— EXERCISE DETAILS —
All of the data should be repeated exactly; pictures are not part of the copy.

— MATERIAL PROVIDED —
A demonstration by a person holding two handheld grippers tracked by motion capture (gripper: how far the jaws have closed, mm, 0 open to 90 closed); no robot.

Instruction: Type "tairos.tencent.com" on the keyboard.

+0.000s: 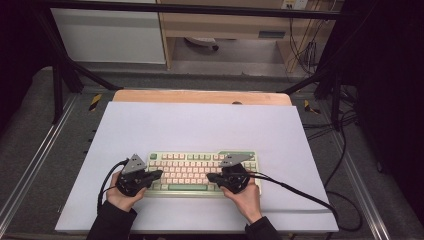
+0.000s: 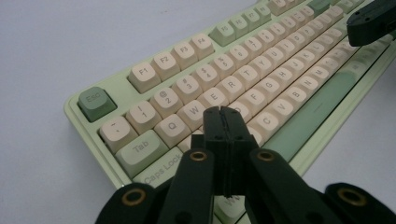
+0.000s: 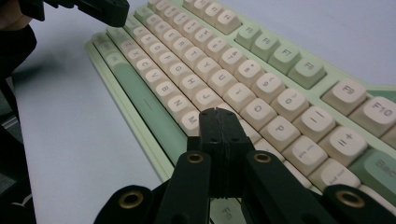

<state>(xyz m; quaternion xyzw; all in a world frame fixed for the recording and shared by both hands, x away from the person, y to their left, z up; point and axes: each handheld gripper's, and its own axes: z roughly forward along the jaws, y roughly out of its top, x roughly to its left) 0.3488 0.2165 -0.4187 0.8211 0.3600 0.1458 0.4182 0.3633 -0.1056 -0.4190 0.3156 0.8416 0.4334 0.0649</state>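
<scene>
The keyboard [image 1: 202, 172] lies in the lower middle of the high view, on the white table cover [image 1: 200, 125]. Both grippers hover over it with jaws clenched on nothing: the left gripper [image 2: 223, 112] over the keys beside Caps Lock [image 2: 161, 169], the right gripper [image 3: 219, 114] over the keys under the P key [image 3: 279, 130]. To type well, I think each closed tip should come straight down on one key only, press lightly, and lift before it moves sideways.
</scene>
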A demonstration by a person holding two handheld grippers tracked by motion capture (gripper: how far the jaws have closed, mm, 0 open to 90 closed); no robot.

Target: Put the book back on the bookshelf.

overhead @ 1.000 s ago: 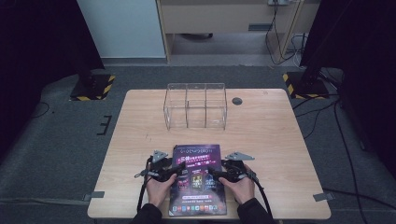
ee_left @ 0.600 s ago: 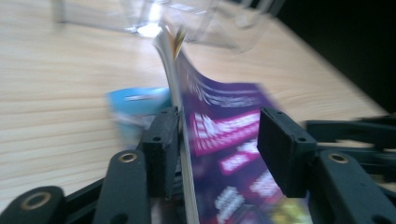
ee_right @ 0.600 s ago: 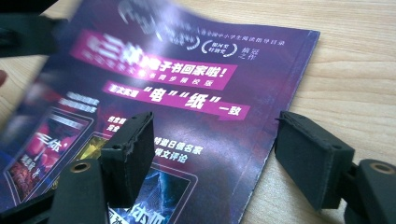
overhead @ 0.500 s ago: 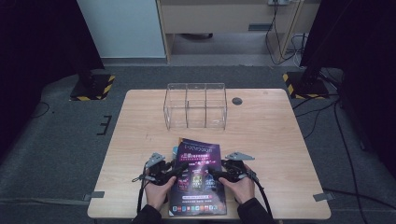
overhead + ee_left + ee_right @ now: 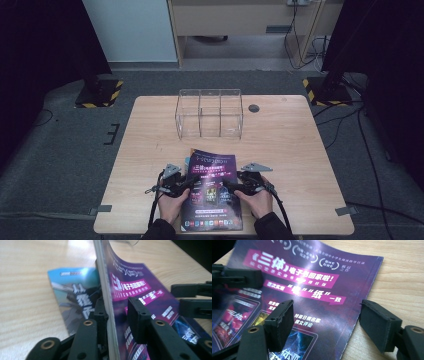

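Note:
A purple-covered magazine (image 5: 212, 192) lies at the table's near edge between my two grippers. Its left edge (image 5: 106, 290) is lifted and stands between the jaws of my left gripper (image 5: 117, 312), which have just been closing; one pad lies against the underside, while the other shows a small gap to the cover. A blue booklet (image 5: 72, 297) lies flat underneath it. My right gripper (image 5: 327, 322) is open and straddles the magazine's right edge (image 5: 362, 302), one jaw over the cover and one over bare wood.
A clear acrylic box (image 5: 209, 114) with three compartments stands at the middle of the wooden table (image 5: 300, 145). A small black disc (image 5: 254, 108) sits to its right. Dark floor and stand bases surround the table.
The magazine lay flat before; its left side has since risen and its top has skewed. The left gripper's jaws have narrowed around that edge. The right gripper has stayed put.

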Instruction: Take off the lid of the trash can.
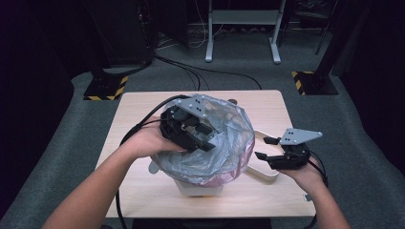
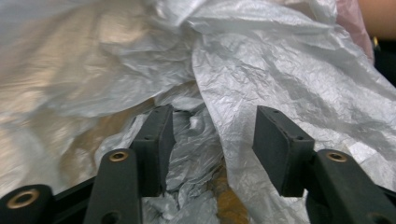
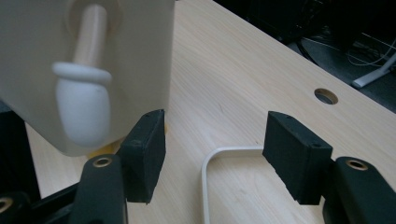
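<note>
A light wooden table [image 1: 143,191] carries a small cream bin [image 1: 200,188] at its near middle, lined with a crinkly grey plastic bag [image 1: 229,143]. The bag looks thin, light, soft and slippery, best pinched at a bunched fold near the rim. The left gripper [image 2: 212,140] reaches into it, jaws parted around a fold, not pressing. At right, over a cream tray [image 1: 265,174], the right gripper [image 1: 265,148] hovers released, empty.

A bin [image 1: 200,187] stands near the front edge of the table [image 1: 267,107], about midway across, with a plastic bag [image 1: 224,143] set in it and spilling over its rim. The left gripper [image 1: 193,131] reaches into the bag's mouth from the left. A tray [image 1: 260,171] lies just right of the bin, and the right gripper [image 1: 265,148] hovers above it. A hole [image 3: 326,96] sits in the table near its far edge, behind the bag.
</note>
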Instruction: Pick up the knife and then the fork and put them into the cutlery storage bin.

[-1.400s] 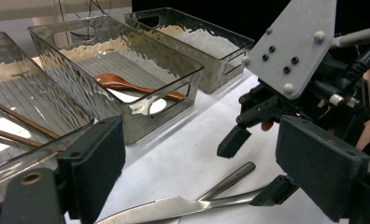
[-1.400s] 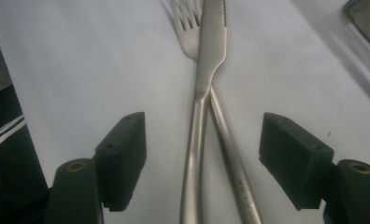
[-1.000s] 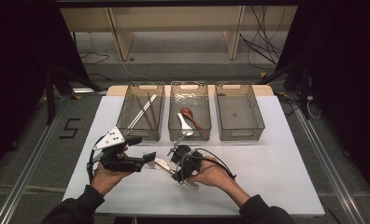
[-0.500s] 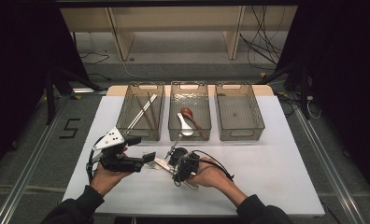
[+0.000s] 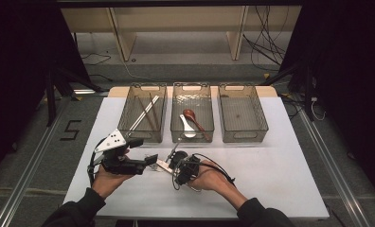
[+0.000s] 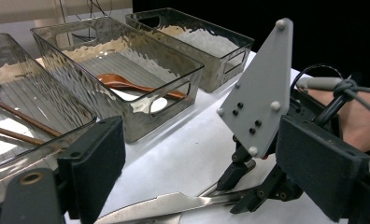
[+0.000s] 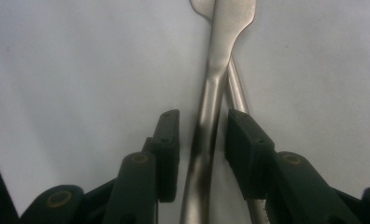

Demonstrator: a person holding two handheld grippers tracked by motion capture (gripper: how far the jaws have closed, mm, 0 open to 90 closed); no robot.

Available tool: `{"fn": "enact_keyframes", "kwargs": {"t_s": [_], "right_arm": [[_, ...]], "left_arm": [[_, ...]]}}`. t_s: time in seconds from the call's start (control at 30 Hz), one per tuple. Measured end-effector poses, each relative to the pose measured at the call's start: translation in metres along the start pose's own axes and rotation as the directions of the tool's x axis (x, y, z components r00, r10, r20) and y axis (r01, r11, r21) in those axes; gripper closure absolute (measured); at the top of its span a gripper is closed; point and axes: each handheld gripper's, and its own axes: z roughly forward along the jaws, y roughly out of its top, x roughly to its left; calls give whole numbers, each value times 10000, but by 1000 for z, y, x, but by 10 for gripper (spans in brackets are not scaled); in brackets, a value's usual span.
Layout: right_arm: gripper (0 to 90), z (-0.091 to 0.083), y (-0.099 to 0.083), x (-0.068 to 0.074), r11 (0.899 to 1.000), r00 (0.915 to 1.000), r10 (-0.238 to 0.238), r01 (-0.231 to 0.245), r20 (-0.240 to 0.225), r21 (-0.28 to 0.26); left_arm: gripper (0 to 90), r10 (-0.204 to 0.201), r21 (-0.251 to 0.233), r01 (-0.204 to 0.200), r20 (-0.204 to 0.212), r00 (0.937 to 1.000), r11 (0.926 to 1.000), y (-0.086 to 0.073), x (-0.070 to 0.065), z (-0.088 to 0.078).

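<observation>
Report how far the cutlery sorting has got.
Done: chopsticks lie in the left bin, two spoons in the middle bin. In hand: the right gripper straddles a metal utensil's handle on the table, its jaws just closing but with gaps visible; the left gripper waits open nearby. Left: the metal pieces; the right bin is empty.

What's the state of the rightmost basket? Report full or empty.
Empty: the rightmost basket shows just its bare ribbed floor in the high view.

One marking is read: a dark numeral "5", laid on the grey floor beside the white table's left edge. Nothing else is legible.
</observation>
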Motion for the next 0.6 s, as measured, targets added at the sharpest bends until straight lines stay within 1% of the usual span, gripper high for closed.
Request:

— ANSWER SECTION —
A demonstration by a person holding two handheld grippers tracked by motion capture (gripper: how far the jaws have closed, mm, 0 open to 90 closed); no robot.

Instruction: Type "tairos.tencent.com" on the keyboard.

+0.000s: 
+0.000s: 
+0.000s: 

<state>(xyz m; quaternion xyzw; all in a world frame fixed for the recording and shared by both hands, x away from the person, y to their left, z up; point and axes: each handheld gripper's, and its own axes: z roughly forward along the jaws, y roughly out of its top, x roughly to its left) 0.3488 0.2165 -0.4187 0.8211 0.3600 0.1458 0.4182 0.3633 -0.1056 -0.4190 0.3156 0.8416 0.4334 0.0649</state>
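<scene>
The keyboard [image 1: 202, 172] lies in the lower middle of the high view, on the white table cover [image 1: 200, 125]. Both grippers hover over it with jaws clenched on nothing: the left gripper [image 2: 223, 112] over the keys beside Caps Lock [image 2: 161, 169], the right gripper [image 3: 219, 114] over the keys under the P key [image 3: 279, 130]. To type well, I think each closed tip should come straight down on one key only, press lightly, and lift before it moves sideways.
</scene>
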A demonstration by a person holding two handheld grippers tracked by motion capture (gripper: how far the jaws have closed, mm, 0 open to 90 closed); no robot.

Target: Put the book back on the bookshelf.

overhead @ 1.000 s ago: 
ee_left @ 0.600 s ago: 
ee_right @ 0.600 s ago: 
overhead @ 0.500 s ago: 
overhead + ee_left + ee_right @ now: 

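Note:
A purple-covered magazine (image 5: 212, 192) lies at the table's near edge between my two grippers. Its left edge (image 5: 106, 290) is lifted and stands between the jaws of my left gripper (image 5: 117, 312), which have just been closing; one pad lies against the underside, while the other shows a small gap to the cover. A blue booklet (image 5: 72, 297) lies flat underneath it. My right gripper (image 5: 327, 322) is open and straddles the magazine's right edge (image 5: 362, 302), one jaw over the cover and one over bare wood.
A clear acrylic box (image 5: 209, 114) with three compartments stands at the middle of the wooden table (image 5: 300, 145). A small black disc (image 5: 254, 108) sits to its right. Dark floor and stand bases surround the table.
The magazine lay flat before; its left side has since risen and its top has skewed. The left gripper's jaws have narrowed around that edge. The right gripper has stayed put.
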
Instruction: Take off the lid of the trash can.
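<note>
A light wooden table [image 1: 143,191] carries a small cream bin [image 1: 200,188] at its near middle, lined with a crinkly grey plastic bag [image 1: 229,143]. The bag looks thin, light, soft and slippery, best pinched at a bunched fold near the rim. The left gripper [image 2: 212,140] reaches into it, jaws parted around a fold, not pressing. At right, over a cream tray [image 1: 265,174], the right gripper [image 1: 265,148] hovers released, empty.

A bin [image 1: 200,187] stands near the front edge of the table [image 1: 267,107], about midway across, with a plastic bag [image 1: 224,143] set in it and spilling over its rim. The left gripper [image 1: 193,131] reaches into the bag's mouth from the left. A tray [image 1: 260,171] lies just right of the bin, and the right gripper [image 1: 265,148] hovers above it. A hole [image 3: 326,96] sits in the table near its far edge, behind the bag.
</note>
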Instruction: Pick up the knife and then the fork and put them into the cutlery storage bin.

[-1.400s] 
[-1.400s] 
[-1.000s] 
[-0.500s] 
[+0.000s] 
[+0.000s] 
[+0.000s] 

Demonstrator: a person holding two handheld grippers tracked by motion capture (gripper: how far the jaws have closed, mm, 0 open to 90 closed); no robot.

Available tool: `{"fn": "enact_keyframes", "kwargs": {"t_s": [_], "right_arm": [[_, ...]], "left_arm": [[_, ...]]}}`. t_s: time in seconds from the call's start (control at 30 Hz), one per tuple. Measured end-effector poses, each relative to the pose measured at the call's start: translation in metres along the start pose's own axes and rotation as the directions of the tool's x axis (x, y, z components r00, r10, r20) and y axis (r01, r11, r21) in those axes; gripper closure absolute (measured); at the top of its span a gripper is closed; point and axes: each handheld gripper's, and its own axes: z roughly forward along the jaws, y roughly out of its top, x roughly to its left; calls give whole numbers, each value times 10000, but by 1000 for z, y, x, but by 10 for gripper (spans in brackets are not scaled); in brackets, a value's usual span.
Layout: right_arm: gripper (0 to 90), z (-0.091 to 0.083), y (-0.099 to 0.083), x (-0.068 to 0.074), r11 (0.899 to 1.000), r00 (0.915 to 1.000), r10 (-0.238 to 0.238), r01 (-0.231 to 0.245), r20 (-0.240 to 0.225), r21 (-0.28 to 0.26); left_arm: gripper (0 to 90), r10 (-0.204 to 0.201), r21 (-0.251 to 0.233), r01 (-0.204 to 0.200), r20 (-0.204 to 0.212), r00 (0.937 to 1.000), r11 (0.926 to 1.000), y (-0.086 to 0.073), x (-0.070 to 0.065), z (-0.088 to 0.078).

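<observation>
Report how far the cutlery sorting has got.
Done: chopsticks lie in the left bin, two spoons in the middle bin. In hand: the right gripper straddles a metal utensil's handle on the table, its jaws just closing but with gaps visible; the left gripper waits open nearby. Left: the metal pieces; the right bin is empty.

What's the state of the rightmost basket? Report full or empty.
Empty: the rightmost basket shows just its bare ribbed floor in the high view.

One marking is read: a dark numeral "5", laid on the grey floor beside the white table's left edge. Nothing else is legible.
</observation>
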Motion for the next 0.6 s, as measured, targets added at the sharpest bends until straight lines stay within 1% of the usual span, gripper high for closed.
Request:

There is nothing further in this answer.